Il sessantottino dell’alto

Addio a Dick Fosbury. Aveva 76 anni. Ha cambiato il modo di saltare cancellando lo stile ‘ventrale’. È stato oro nel 1968 ai Giochi in Messico

 

Ha rivoluzionato nell’atletica leggera il salto in alto con un proprio stile. Per la prima volta, finora unica, è ancora riconosciuto con il suo nome e cognome, come fosse un marchio registrato e depositato. Richard Douglas Fosbury, noto come Dick Fosbury, ha veramente sconvolto le tecniche utilizzate fino alla conclusione degli anni Sessanta. Ha ribaltato teorie e pratiche consolidate e allegate per decenni e capovolto gli schemi e i pensieri di allenatori e atleti. Concentrazione, rincorsa, stacco e balzo per superare in quota l’orizzontale asticella, poi atterraggio sui materassi per evitare guai fisici e malanni. La sconvolgente novità riguarda proprio come comprendere il modo di valicare quella barriera. D’un colpo Dick Fosbury ha cancellato il cosiddetto ‘stile ventrale’ per ruotare il corpo e andare più su e più in là di schiena, dorsalmente.
Era il 1968, anno conosciuto per le manifestazioni studentesche, ma anche per l’Olimpiade sull’altura di Città del Messico, che passerà alla storia per il pugno chiuso in un guanto nero mostrato dagli sprinter afroamericani Tommie Smith (oro) e John Carlos (bronzo) sul podio dei Giochi nel corso della premiazione dei 200 metri e per il metodo innovativo inventato e attuato da quel ragazzo originario dell’Oregon.
Infatti, era nato a Portland il 6 marzo del 1947 Dick Fosbury, dove si è spento nel sonno all’età di 76 anni.
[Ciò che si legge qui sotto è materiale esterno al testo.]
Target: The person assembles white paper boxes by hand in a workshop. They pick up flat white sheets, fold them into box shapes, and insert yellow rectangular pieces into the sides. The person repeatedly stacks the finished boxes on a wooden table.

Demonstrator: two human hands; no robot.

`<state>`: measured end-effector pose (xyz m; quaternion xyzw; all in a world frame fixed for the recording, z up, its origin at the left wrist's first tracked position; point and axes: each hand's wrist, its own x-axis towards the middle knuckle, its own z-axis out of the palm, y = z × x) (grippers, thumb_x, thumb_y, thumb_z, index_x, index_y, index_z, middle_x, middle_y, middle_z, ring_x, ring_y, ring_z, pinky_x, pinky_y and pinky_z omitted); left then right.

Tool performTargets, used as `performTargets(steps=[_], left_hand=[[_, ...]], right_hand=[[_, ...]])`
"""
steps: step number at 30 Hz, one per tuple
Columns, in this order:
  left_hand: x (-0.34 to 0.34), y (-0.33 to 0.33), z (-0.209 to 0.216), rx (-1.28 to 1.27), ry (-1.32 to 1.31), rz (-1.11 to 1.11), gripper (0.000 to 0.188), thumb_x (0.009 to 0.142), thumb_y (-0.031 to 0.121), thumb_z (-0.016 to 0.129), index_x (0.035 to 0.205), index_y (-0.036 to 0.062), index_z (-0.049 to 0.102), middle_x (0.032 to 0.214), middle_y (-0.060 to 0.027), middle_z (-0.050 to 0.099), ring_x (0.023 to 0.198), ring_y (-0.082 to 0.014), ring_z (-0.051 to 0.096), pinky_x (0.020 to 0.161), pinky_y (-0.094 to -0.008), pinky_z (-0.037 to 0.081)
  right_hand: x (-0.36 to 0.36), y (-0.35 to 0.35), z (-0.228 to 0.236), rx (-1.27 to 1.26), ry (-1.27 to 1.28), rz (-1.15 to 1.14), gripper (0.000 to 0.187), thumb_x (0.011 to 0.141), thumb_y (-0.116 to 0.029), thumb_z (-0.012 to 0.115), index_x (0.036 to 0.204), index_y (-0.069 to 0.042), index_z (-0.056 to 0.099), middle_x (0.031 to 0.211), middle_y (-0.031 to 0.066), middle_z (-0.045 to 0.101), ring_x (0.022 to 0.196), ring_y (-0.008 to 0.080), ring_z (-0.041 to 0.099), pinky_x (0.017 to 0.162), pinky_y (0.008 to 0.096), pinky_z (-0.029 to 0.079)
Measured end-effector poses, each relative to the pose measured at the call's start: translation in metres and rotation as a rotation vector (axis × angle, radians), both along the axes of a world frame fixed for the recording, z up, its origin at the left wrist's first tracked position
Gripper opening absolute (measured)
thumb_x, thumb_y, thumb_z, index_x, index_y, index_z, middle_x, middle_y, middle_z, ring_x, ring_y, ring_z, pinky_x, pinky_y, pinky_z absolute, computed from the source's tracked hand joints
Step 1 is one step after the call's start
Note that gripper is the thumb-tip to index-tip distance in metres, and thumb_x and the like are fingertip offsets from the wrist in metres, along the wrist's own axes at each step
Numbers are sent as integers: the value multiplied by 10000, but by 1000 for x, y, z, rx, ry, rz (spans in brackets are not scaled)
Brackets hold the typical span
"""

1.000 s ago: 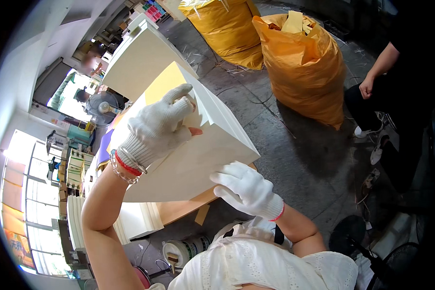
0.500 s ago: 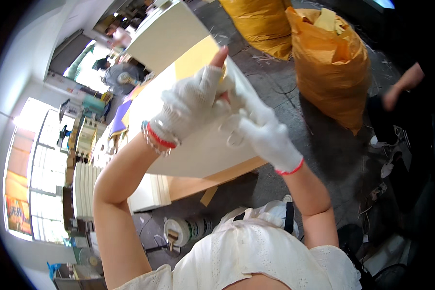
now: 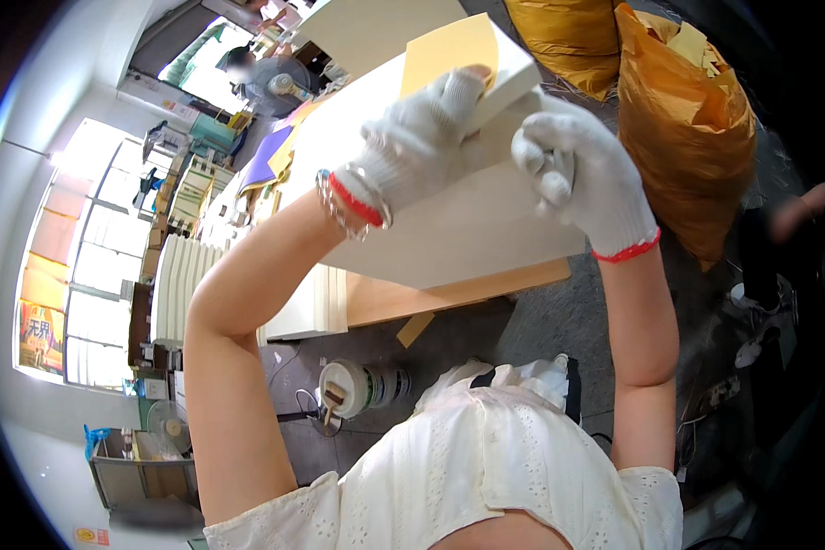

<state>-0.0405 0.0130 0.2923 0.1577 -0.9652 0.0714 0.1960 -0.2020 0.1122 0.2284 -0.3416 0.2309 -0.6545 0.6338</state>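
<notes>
Both my hands wear white knit gloves with red cuffs. My left hand (image 3: 422, 137) is closed beside the near edge of a yellow sheet (image 3: 454, 50), a bare fingertip showing at that edge. Whatever lies under its fingers is hidden. A chain bracelet circles that wrist. To its right, my right hand (image 3: 582, 174) has its fingers curled in, near the corner of a large white block or stack (image 3: 467, 220); I cannot make out anything between them. The yellow sheet lies on top of this white block.
A wooden board (image 3: 449, 298) lies under the white block. An orange sack (image 3: 678, 137) of scraps and a yellow sack (image 3: 568, 41) stand at far right. A white bucket (image 3: 362, 385) with a brush is by my left. A person's arm (image 3: 802, 211) shows at right; others are far back.
My hands were close together and now stand apart, the right one further right. A finger of my left hand, pointing up before, is now bent down. The whole view has shifted.
</notes>
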Motion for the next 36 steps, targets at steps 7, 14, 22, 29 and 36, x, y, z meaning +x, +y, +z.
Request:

Resterà nell’immortalità sportiva per aver marchiato e targato quella assoluta e improvvisa originalità nella disciplina, prima quasi derisa, “è una meteora, che sparirà con il suo autore e interprete”. E, invece, quella stranezza o stravaganza, quasi un’anomalia in quegli anni, ha preso il sopravvento e da tempo ogni saltatore applica adatta le sequenze e le movenze ingegnate da Fosbury. E sarebbero dovute durare il tempo massimo di una Olimpiade. Dicevano.
Il 1968 è stato l’anno di Dick Fosbury. Il giovane americano di un metro e 93 centimetri, in quella stagione da considerare straordinaria, ha prima vinto il Campionato NCAA, poi i Trials di qualificazione per i Giochi dei cinque cerchi multicolorati e, quindi, ha trovato l’apice della gloria a Città del Messico. I 2 metri e 24 centimetri, a quel tempo primato olimpico, hanno contato per l’aggiudicazione del prezioso oro. In finale aveva indossato le scarpe di colore diverso, ma solo per motivazioni tecniche e non per qualche altra bizzarria dell’atleta o per una trovata pubblicitaria.
La ‘non Fosbury Flop’ griffata e rappresentata proprio dal compositore ha illuminato la scena internazionale per una sola stagione. L’altista dell’Oregon ha lasciato l’atletica leggera e i salti togliendo così allo sguardo del mondo una interessantissima sfida contro il russo Valerij Nikolaeivic’ Brumel, grande specialista dell’altro metodo. A raccontare tutta la storia al duello sportivo mancava anche il russo, che era stato argento a Roma nel 1960 con 2 metri e 16 centimetri e oro a Tokyo nel 1964 con 2 metri e 18 centimetri, in quanto nell’ottobre del 1965 a Mosca era rimasto coinvolto, da passeggero, in un incidente motociclistico causa delle fratture alla gamba destra, quella dello stacco. Aveva 23 anni. Era nato in un villaggio siberiano il 14 aprile del 1942. Per sei volte aveva ritoccato il limite mondiale, da 2 metri e 22 centimetri era asceso, sempre ventralmente, a 2 metri a 28 centimetri. Quell’incidente ha segnato la fine dell’attività di Brumel, anche se dopo quattro anni e 37 interventi chirurgici, ha riprovato senza ritrovare le passate misure standard da campione. Il confronto fra Fosbury e Brumel, con due modi diversi di giostrare sulla pedana, non c’è stato nel 1968 e neanche in seguito.
Nel 1981 Fosbury è stato inserito ufficialmente nella Hall of Fame dell’atletica leggera americana. Negli anni il limite planetario è salito nel 1993 a Salamanca, in Spagna, a 2 metri e 45 centimetri con il cubano Javier Sotomayor Sanabria. Vanta anche il record indoor con 2 metri e 43 centimetri realizzato nel marzo dell’89 a Budapest. Il limite femminile è della bulgara Stefka Kostadinova con 2 metri e 9 centimetri realizzato al Mondiale di Roma del 1987.